A plethora of scientific evidence has already shown how a regular workout routine in one's own personal healthcare wellness program can lessen the odds of developing numerous conditions that may lead to episodes requiring immediate care from emergency department physicians. These include heart attack and stroke.
Meanwhile, a number of studies newly released by colleges and medical organizations based in Colorado show that exercise doesn't necessarily need to be time-consuming to be effective. Scientists from the University of Colorado examined a group of male subjects with no preexisting conditions who were all between 25 and 31 years old. These subjects were fed a diet tailored specifically for their individual metabolisms. Participants were instructed to engage in sedentary activities for the majority of the three-day study, except for one day when they were subjected to a sprinting test on a stationary bike for 2.5 minutes. During that short period of time, the subjects burned an extra 200 calories than they did on their rest days.

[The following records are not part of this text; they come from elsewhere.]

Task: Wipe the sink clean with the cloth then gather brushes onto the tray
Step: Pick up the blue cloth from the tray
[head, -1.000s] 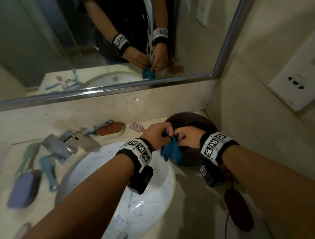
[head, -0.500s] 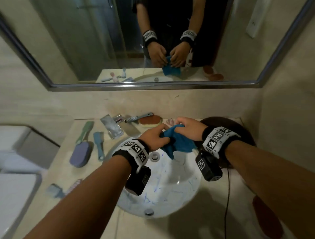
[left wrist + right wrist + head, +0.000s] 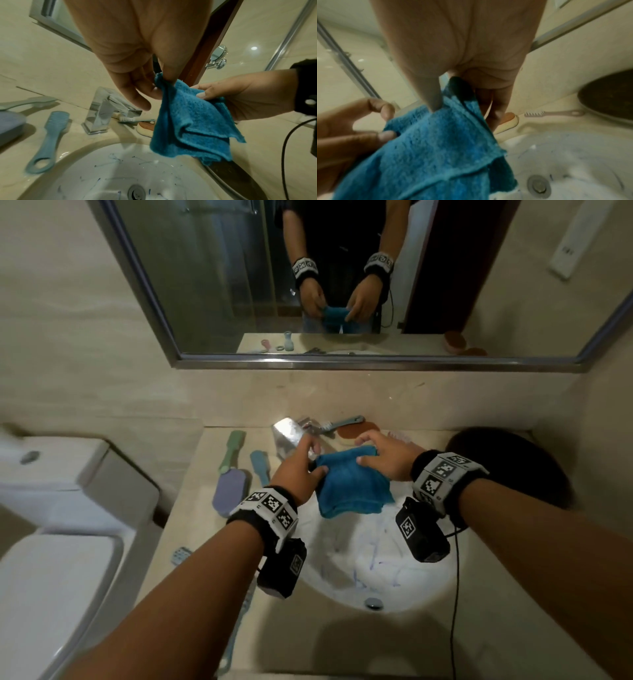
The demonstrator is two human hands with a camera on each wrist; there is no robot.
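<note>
Above the sink [image 3: 394, 587], held in the air between both hands: the cloth [image 3: 349, 484], folded in layers, lower edge hanging free and not touching the bowl. Left hand [image 3: 301, 470] pinching the near-left corner between thumb and fingers; right hand [image 3: 383, 460] clamped on the opposite top edge, thumb over the fold. Looks like a fold or a regrip before wiping, not a wipe in progress.

Inside the bowl, blue scribbled marks all around the drain [image 3: 136, 192], so first step judged not yet begun or barely begun.

Around the bowl on the tabletop [image 3: 342, 642], brushes scattered and ungathered: purple brush [image 3: 228, 491] and teal brush [image 3: 260, 465] left of the tap [image 3: 102, 112], a toothbrush [image 3: 132, 119] and a brown-backed brush [image 3: 145, 127] behind it, more at the near-left edge. Dark round tray [image 3: 507, 467] at the right, well apart from most of them, nothing visible on its exposed part. Second step likewise wholly left to do.
</note>
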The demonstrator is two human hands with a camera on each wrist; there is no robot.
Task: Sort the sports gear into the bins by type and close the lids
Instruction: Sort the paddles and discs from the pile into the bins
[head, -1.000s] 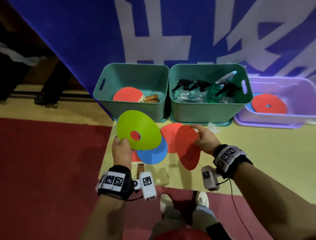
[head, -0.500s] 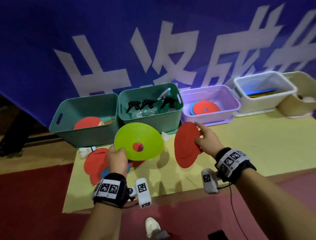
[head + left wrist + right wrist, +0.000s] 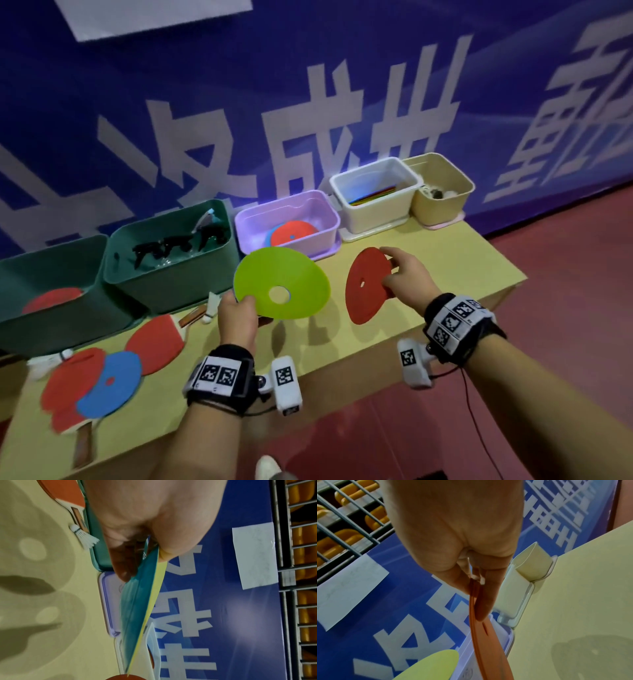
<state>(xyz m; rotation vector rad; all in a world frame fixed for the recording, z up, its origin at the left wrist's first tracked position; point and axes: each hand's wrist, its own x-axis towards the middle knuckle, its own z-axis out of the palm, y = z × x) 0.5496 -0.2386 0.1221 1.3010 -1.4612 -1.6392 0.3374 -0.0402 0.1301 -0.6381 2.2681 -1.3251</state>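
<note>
Discs are what I'm carrying: my left hand (image 3: pixel 237 318) pinches the rim of a green disc (image 3: pixel 281 282), thumb on top and fingers beneath, and the left wrist view shows a blue disc (image 3: pixel 135 601) pressed flat under it in the same pinch. My right hand (image 3: pixel 404 275) pinches a red disc (image 3: pixel 366 286) by its edge, held nearly on edge; whether a second one lies behind it I cannot tell. All are up in the air above the yellow table (image 3: pixel 445 260), just in front of the purple bin (image 3: pixel 291 210), which already holds a red and a blue disc.

I judge this to be the carrying step, so the next move calls for reaching both hands over the purple bin's rim, levelling the discs and letting go so they stack flat.

Much is left: another blue disc (image 3: pixel 109 383), paddles (image 3: pixel 156 341) and shuttlecocks (image 3: pixel 212 303) lie on the table to my left. The 2 green bins (image 3: pixel 178 277), the white bin (image 3: pixel 373 202) and the beige bin (image 3: pixel 442 195) stand open, as does the purple one.
</note>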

"Research shows that many people start an exercise program but just can't keep it up," said Kyle Sevitis, one of the study authors. "The biggest factor people quote is that they don't have the time to fit in exercise. We hope if exercise can be fit into a smaller period of time, then they may give exercise a go and stick with it."
Workouts may mitigate accelerated aging in diabetes
Slated for discussion at the Integrative Biology of Exercise VI meeting in Westminister, Colorado, another study shows that 12 to 20 weeks of habitual exercise improves the overall fitness levels of individuals with type 2 diabetes by almost 50 percent. Getting in shape, researchers say, can reduce premature cardiovascular aging in diabetics. According to the scientists, cardiovascular aging happens to everyone when they approach middle-age, but it strikes diabetics 20 percent harder.
"People with diabetes are typically less physically active, but the majority of those patients say that their doctors told them to be active," said lead author Amy Huebschmann, of the University of Colorado School of Medicine. "There's a disconnect between what patients know they should do and what they actually do."
Recovery from cancer aided by exercise
Meanwhile, scientists from the Rocky Mountain Cancer Rehabilitation Institute say the immune systems of cancer survivors improve more quickly when patients exercise following their chemotherapy treatments. In this way, the odds of their cancer returning are lessened, although the preliminary study can't say to what degree.
To bring about these findings, researchers drew blood from 16 cancer survivors who had almost all recently undergone chemotherapy. Study participants then underwent a program that required them to steadily improve their strength, endurance, flexibility, posture and balance for 12 weeks. After the 12 weeks, study participants had their blood drawn once more, and the researchers saw that their ratio of functional to dysfunctional T cells had shifted in favor of the useful disease-fighting blood cells.
"There's a litany of positive benefits from exercise," said study co-author Laura Bilek. "If exercise indeed strengthens the immune system and potentially improves cancer surveillance, it's one more thing we should educate patients about as a reason they should schedule regular activity throughout their day and make it a priority in their lives."